European Commission vice-president Vera Jourova said: “We all want the tourist season to start.

“We can’t afford to lose another season. We’re talking about tens of millions of jobs.”

To secure the agreement of all member states, the commission proposed that the Digital Green Certificates would be delivered to EU residents who could prove they had been vaccinated, and also to those who tested negative or had proof they had recovered from the virus.

Under the plans, UK holidaymakers will be allowed to apply for a European vaccines passport to allow a summer trip to the continent. But in the “medium term”, Brussels said that the bloc would work with foreign governments in order to recognise their own jab certificates.

The Brussels vaccines passport will be free to EU countries.

There is no indication yet that Britons will be charged.

The commission said: “Being vaccinated will not be a pre-condition to travel. All EU citizens have a fundamental right to free movement in the EU and this applies whether they are vaccinated or not. The Digital Green Certificate will make it easier to exercise that right.”

Eurocrats are yet to say when Britons can take advantage of the scheme, but it is expected to be in place before the summer. An official said: “The certificates are meant to support free movement within the EU. We will of course need to think about what to do about external borders, but there are no decisions yet.

“We’ve always focused on facilitating travel within the EU first, before relaxing external restrictions.”

However, the current UK-EU row over vaccines could see millions of families missing out this summer anyway.

Under-50s due to get jabs from the end of March are now likely to see a delay of a month. By the time they get their second dose the summer season could be over.

Cabinet Office minister Michael Gove is leading a review into plans for the UK to introduce a similar vaccine passport for travel, hospitality and entertainment.

Greece, Spain, Cyprus and Turkey have said they will welcome UK arrivals who have either had the vaccine or have had a recent negative test.

Britain has said holidays will not be allowed until May 17 at the earliest, but rising virus infections in some parts of Europe could derail plans to reopen some routes. Iceland has said that from today, all Britons who have been fully vaccinated can travel there with no testing or quarantine.

Business Secretary Kwasi Kwarteng confirmed yesterday that the UK was looking at introducing vaccine passports to reopen the economy.

He said: “I can’t say today this is absolutely going to happen.

“We’re having conversations about how best to take this forward and how best to reassure people and keep our people safe.”

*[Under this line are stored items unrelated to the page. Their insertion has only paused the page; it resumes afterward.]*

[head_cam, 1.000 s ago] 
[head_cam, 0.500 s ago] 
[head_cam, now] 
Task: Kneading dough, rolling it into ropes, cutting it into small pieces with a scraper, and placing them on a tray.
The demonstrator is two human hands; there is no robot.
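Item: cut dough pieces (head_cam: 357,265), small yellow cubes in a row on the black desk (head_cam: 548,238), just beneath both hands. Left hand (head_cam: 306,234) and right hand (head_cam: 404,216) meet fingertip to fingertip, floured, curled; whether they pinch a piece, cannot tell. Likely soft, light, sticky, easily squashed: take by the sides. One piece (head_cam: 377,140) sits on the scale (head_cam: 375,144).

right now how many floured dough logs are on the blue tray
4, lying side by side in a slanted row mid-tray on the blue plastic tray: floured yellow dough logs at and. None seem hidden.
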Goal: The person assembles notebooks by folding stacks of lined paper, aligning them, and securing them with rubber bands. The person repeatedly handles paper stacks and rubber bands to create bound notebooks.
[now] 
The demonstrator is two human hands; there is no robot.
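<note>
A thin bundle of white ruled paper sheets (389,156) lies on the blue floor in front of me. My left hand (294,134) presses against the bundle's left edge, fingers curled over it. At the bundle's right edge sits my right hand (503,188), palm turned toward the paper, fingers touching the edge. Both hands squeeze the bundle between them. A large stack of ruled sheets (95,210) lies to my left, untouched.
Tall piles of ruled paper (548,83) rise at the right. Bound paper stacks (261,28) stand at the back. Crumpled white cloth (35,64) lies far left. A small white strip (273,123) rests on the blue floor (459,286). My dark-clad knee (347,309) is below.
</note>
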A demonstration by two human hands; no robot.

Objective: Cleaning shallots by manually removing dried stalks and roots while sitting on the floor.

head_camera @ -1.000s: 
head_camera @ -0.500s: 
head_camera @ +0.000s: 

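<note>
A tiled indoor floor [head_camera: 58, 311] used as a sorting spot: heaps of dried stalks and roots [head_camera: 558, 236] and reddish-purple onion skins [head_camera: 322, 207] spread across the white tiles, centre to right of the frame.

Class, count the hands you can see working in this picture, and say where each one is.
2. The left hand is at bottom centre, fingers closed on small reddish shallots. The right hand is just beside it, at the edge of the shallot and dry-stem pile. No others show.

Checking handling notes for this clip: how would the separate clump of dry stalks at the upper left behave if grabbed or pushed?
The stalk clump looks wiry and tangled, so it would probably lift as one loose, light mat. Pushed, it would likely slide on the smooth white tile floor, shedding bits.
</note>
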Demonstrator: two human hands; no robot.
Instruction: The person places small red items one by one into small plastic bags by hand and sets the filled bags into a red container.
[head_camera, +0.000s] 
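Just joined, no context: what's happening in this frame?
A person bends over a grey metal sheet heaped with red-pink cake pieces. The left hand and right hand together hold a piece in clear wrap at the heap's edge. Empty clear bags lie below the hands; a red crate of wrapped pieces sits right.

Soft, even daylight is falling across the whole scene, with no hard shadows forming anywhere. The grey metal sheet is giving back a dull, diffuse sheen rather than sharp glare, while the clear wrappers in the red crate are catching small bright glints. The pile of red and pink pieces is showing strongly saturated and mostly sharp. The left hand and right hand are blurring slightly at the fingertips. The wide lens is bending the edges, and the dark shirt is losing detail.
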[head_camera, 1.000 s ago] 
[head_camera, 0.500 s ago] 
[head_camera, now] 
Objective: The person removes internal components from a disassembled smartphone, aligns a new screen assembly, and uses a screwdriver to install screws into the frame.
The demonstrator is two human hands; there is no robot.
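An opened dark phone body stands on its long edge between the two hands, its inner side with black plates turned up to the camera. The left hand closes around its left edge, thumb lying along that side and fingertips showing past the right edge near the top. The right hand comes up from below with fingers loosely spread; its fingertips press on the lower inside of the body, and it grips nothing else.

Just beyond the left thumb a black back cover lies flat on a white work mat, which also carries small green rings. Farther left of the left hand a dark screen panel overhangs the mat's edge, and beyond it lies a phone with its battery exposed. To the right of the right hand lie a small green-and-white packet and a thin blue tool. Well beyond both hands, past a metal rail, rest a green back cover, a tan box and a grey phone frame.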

Mr Kwarteng said the priority was to continue with the vaccine rollout so the country can unlock in line with Boris Johnson’s roadmap. He said: “With international travel you’re dealing with other countries and they will have their own input into what policies you have. But we have to be driven by the data, we’ve got to see how the coronavirus develops.

“And once we reopen the economy I’m sure we’ll be looking at other measures to make sure that people are safe and, above all, that the confidence of the public is maintained.”